### Work required
Only the number is requested. Tally the lines of the data that hold the string "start".

##### Available records #####

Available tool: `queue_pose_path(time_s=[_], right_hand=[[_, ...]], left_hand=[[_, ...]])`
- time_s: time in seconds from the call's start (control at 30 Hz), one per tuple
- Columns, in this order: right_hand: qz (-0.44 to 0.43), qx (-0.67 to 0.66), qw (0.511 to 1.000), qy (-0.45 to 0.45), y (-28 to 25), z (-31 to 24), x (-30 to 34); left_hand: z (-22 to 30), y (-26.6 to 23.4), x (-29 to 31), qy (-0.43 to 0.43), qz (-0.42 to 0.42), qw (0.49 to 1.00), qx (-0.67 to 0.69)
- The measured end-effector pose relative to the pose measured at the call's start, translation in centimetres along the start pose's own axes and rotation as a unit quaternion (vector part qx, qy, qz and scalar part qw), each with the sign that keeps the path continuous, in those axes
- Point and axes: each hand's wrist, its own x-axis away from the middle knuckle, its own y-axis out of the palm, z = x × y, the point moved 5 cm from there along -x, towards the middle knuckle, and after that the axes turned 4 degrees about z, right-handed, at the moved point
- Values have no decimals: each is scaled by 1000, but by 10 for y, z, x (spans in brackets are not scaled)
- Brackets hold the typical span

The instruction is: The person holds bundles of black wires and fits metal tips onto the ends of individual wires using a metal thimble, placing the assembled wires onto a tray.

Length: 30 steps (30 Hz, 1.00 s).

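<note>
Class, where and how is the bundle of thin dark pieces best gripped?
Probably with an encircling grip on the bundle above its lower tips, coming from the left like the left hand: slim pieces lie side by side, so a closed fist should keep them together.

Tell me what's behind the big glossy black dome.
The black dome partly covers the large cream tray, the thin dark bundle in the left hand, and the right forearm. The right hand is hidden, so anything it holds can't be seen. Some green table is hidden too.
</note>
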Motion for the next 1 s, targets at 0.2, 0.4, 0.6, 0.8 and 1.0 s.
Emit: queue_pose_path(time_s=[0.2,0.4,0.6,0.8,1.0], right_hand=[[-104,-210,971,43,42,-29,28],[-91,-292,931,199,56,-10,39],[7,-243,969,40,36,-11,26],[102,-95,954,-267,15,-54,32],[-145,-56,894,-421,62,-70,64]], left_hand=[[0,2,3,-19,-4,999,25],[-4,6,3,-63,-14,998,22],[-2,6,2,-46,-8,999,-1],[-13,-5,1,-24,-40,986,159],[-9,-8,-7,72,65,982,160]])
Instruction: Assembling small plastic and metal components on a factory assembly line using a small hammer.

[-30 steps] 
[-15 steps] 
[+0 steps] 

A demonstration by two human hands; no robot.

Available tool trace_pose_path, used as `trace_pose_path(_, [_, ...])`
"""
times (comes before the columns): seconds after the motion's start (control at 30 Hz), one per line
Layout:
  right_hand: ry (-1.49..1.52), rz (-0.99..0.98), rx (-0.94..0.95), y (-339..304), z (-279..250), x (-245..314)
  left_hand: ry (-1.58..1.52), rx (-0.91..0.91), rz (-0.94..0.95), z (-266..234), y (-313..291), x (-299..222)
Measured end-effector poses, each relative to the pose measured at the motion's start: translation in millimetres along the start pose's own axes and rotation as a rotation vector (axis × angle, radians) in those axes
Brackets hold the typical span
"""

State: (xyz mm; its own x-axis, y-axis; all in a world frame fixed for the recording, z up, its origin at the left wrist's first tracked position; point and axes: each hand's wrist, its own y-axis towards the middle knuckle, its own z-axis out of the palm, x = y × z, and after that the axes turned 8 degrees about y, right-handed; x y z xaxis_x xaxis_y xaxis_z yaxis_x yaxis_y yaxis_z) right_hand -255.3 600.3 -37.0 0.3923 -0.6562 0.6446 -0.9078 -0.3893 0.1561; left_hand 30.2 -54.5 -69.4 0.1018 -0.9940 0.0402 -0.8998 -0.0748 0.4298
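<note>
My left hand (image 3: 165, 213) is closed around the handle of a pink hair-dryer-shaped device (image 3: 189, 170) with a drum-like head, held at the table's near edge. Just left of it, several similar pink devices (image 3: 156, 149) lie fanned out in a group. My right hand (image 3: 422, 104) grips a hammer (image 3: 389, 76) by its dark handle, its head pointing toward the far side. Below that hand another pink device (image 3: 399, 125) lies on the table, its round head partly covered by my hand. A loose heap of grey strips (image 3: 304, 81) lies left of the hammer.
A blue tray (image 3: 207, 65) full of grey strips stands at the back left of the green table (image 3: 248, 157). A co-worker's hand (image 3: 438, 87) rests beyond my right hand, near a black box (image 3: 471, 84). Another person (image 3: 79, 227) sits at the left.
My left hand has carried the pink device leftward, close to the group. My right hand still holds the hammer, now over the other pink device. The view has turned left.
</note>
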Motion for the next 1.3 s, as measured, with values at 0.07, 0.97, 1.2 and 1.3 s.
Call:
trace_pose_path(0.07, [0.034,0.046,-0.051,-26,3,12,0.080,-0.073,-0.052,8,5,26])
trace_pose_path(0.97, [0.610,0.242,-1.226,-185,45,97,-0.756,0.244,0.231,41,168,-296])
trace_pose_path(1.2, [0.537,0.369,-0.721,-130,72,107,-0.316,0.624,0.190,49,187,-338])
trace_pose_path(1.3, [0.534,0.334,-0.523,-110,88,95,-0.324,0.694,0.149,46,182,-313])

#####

### Result of the exercise
4